The whole listing is to be retyped exactly as it appears.

DATA BLOCK below:

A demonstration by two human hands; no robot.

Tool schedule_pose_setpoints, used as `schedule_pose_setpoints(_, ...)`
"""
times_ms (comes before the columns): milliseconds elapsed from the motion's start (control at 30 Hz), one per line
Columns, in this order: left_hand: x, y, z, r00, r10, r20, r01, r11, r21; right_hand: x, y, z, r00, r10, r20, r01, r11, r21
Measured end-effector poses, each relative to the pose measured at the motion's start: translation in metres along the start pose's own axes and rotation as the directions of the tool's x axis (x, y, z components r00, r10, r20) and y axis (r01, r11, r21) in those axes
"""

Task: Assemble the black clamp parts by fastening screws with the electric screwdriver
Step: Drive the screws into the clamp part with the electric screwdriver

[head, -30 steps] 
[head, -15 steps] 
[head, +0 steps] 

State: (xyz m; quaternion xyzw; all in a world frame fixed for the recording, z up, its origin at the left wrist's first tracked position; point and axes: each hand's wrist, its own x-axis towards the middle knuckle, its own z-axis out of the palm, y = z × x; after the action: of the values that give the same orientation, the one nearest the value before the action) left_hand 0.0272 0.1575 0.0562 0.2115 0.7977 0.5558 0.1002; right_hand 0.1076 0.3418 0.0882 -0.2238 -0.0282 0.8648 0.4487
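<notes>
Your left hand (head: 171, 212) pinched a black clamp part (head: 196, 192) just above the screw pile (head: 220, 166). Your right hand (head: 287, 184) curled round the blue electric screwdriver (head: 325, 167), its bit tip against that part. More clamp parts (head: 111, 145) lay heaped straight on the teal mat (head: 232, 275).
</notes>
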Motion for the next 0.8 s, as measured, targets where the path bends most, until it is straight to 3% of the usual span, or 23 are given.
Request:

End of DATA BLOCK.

▸ **WRITTEN ANSWER**
A demonstration by two human hands; no robot.

Tool schedule_pose_setpoints, used as `schedule_pose_setpoints(_, ...)`
"""
times_ms (comes before the columns): milliseconds elapsed from the motion's start (control at 30 Hz), one per line
Columns, in this order: left_hand: x, y, z, r00, r10, r20, r01, r11, r21; right_hand: x, y, z, r00, r10, r20, r01, r11, r21
Measured end-effector poses, each relative to the pose measured at the motion's start: translation in metres along the start pose's own axes and rotation as the directions of the tool's x axis (x, y, z components r00, r10, r20) and y axis (r01, r11, r21) in those axes
"""

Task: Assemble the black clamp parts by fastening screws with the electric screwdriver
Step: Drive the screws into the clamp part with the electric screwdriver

[head, -30 steps] 
[head, -15 steps] 
[head, +0 steps] 

State: (xyz m; quaternion xyzw; all in a world frame fixed for the recording, z up, its origin at the left wrist's first tracked position; point and axes: each hand's wrist, its own x-axis towards the middle knuckle, its own z-axis out of the palm, y = z × x; after the action: of the values that give the same orientation, the one nearest the value before the action) left_hand 0.0272 0.1575 0.0562 0.2115 0.7977 0.5558 0.1002; right_hand 0.1076 0.3418 0.0882 -0.2238 -0.0282 0.8648 0.4487
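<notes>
Your left hand (head: 171, 212) pinched a black clamp part (head: 196, 192) just above the screw pile (head: 220, 166). Your right hand (head: 287, 184) curled round the blue electric screwdriver (head: 325, 167), its bit tip against that part. More clamp parts (head: 111, 145) lay heaped straight on the teal mat (head: 232, 275).
</notes>
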Motion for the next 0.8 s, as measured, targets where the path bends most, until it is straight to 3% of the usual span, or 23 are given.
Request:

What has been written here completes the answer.